Exercise instructions:
Please retype the entries below word for word, passing over every picture.

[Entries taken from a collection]
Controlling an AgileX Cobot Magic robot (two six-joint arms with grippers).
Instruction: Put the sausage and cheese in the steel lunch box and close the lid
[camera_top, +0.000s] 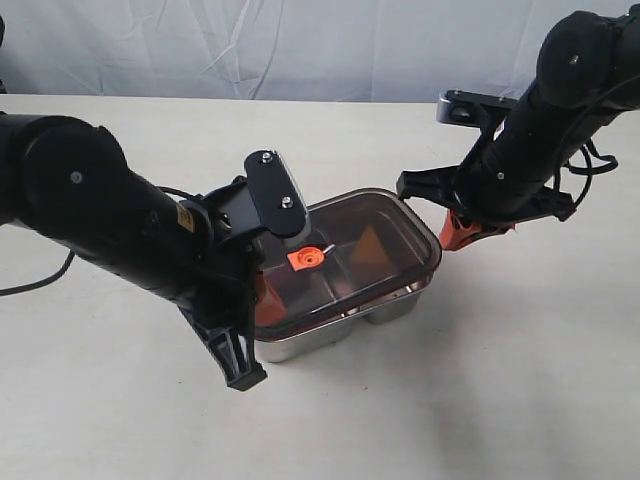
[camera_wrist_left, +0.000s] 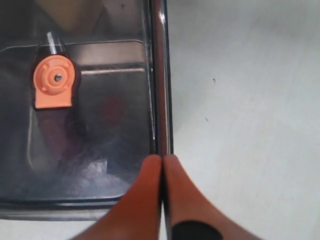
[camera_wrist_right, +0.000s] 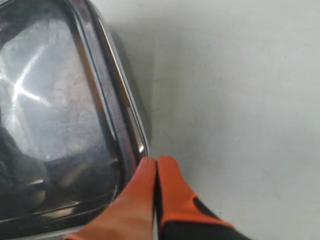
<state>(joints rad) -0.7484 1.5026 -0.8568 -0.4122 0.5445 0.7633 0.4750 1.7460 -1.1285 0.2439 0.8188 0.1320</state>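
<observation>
The steel lunch box (camera_top: 385, 308) stands mid-table with the dark tinted lid (camera_top: 390, 215) lying on it, orange valve (camera_top: 307, 258) at its centre. Through the lid the yellow-orange cheese (camera_top: 368, 247) shows in the right compartment. The sausage cannot be made out under the tint. My left gripper (camera_wrist_left: 162, 159) is shut and empty, its orange tips resting on the lid's rim (camera_wrist_left: 161, 75) at the box's left end (camera_top: 262, 300). My right gripper (camera_wrist_right: 156, 161) is shut and empty too, its tips against the rim (camera_wrist_right: 131, 117) at the right end (camera_top: 447, 238).
The box sits on a pale table (camera_top: 500, 400) with a wrinkled white backdrop (camera_top: 300, 45) behind. A black cable (camera_top: 40, 280) trails off the left arm at the left edge.
</observation>
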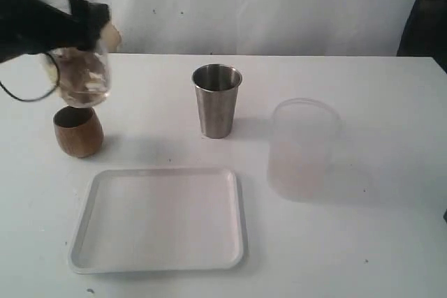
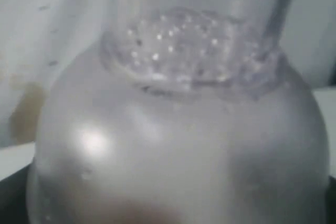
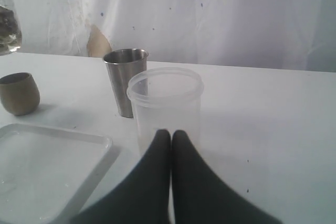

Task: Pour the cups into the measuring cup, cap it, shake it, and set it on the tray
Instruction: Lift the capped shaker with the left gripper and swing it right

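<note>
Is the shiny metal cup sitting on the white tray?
No, the metal cup stands on the bare table, beyond the far edge of the tray.

Exterior, right wrist: shared tumbler [image 1: 217, 102]
</note>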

Answer space:
Controlling an AgileX Cobot Magic robot (two six-joint arms with grippers).
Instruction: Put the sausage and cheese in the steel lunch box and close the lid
[camera_top, +0.000s] 
[camera_wrist_left, +0.000s] 
[camera_wrist_right, +0.000s] 
<state>(joints rad) -0.7484 1.5026 -0.8568 -0.4122 0.5445 0.7633 0.4750 1.7460 -1.1285 0.2439 0.8188 0.1320</state>
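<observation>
The steel lunch box (camera_top: 385, 308) stands mid-table with the dark tinted lid (camera_top: 390, 215) lying on it, orange valve (camera_top: 307, 258) at its centre. Through the lid the yellow-orange cheese (camera_top: 368, 247) shows in the right compartment. The sausage cannot be made out under the tint. My left gripper (camera_wrist_left: 162, 159) is shut and empty, its orange tips resting on the lid's rim (camera_wrist_left: 161, 75) at the box's left end (camera_top: 262, 300). My right gripper (camera_wrist_right: 156, 161) is shut and empty too, its tips against the rim (camera_wrist_right: 131, 117) at the right end (camera_top: 447, 238).
The box sits on a pale table (camera_top: 500, 400) with a wrinkled white backdrop (camera_top: 300, 45) behind. A black cable (camera_top: 40, 280) trails off the left arm at the left edge.
</observation>
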
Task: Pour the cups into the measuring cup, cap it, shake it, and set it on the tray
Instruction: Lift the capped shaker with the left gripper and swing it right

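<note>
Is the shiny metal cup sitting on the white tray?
No, the metal cup stands on the bare table, beyond the far edge of the tray.

Exterior, right wrist: shared tumbler [image 1: 217, 102]
</note>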

What the exercise asked for is now done.